В это втянули и придворного маршалка Мнишка, и много иных особ, а так как гетманова сама не хотела слишком показываться, собирались не в Высоком, а в Белостоке. Нужно было постоянно туда посылать курьера, постоянно ездить, а поскольку она не хотела бросить Аньелу, потому что боялась, как бы в её отсутствие девушку не забрала мать, возила её с собой. Бросалось в глаза то, что в Белостоке стражниковна всегда была здорова, а в Высоком постоянно больной.
Сперва устроить обручение, затем свадьбу, или сразу обвенчать с Толочко становилось неосуществимым. Нужно было найти священника, который бы без позволения матери благословил молодожёнов.
Между тем с ксендзем-каноником пробощем в Высоком гетманова была в очень натянутых отношениях. Привыкшая распоряжаться домочадцами, которых женила, согласно своей фантазии, ни о чём не спрашивая, княгиня много раз имела неприятные столкновения. Каноник был суровым и в делах, касающихся церкви, отстаивал право, ничем не давая себя сломить.
Толочко, посланный, чтобы с ним договориться, нашёл брак без матери и её согласия невозможным.
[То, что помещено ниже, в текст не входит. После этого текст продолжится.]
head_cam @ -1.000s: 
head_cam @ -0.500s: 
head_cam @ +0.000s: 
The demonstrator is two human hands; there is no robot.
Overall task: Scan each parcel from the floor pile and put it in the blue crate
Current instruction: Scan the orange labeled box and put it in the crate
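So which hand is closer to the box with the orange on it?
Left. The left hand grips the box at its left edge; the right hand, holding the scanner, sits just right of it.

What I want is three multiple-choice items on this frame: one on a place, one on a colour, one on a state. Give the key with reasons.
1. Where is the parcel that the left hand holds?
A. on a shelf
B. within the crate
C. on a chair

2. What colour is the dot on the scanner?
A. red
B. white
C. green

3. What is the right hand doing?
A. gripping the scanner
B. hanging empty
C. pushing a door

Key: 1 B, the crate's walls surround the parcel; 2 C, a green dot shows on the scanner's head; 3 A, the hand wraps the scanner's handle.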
Просить и умолять было бесполезно. Даже сама гетманова уже с ним об этом говорить не хотела. Но на её счастье, тогдашнее духовенство, под влиянием времени, всё было разделено на два больших лагеря. Одни, видя, что костёлу угрожают преследования, искали защиту в суровости, и строже, чем когда-либо, придерживались не только духа закона, но буквы и формы.
С теми ни о каких уступках речи быть не могло. Другие были того убеждения, что снисходительностью, продвинутой до последних границ, приобретут костёлу сторонников. Те презирали церковные права, каноны и даже терпели открытый грех.
Ксендз-каноник находил свадьбу без матери чудовищной, но другой более свободно мыслящий капеллан мог обвенчать, не оглядываясь на формальности. Княгиня того другого легко могла найти. Им был проживающий в Белостоке священник-француз de la Branche, который уже несколько раз имел неприятные стычки с нунциатурой, но, несмотря на это, венчал за пятьдесят червонных злотых, как баранка за грош.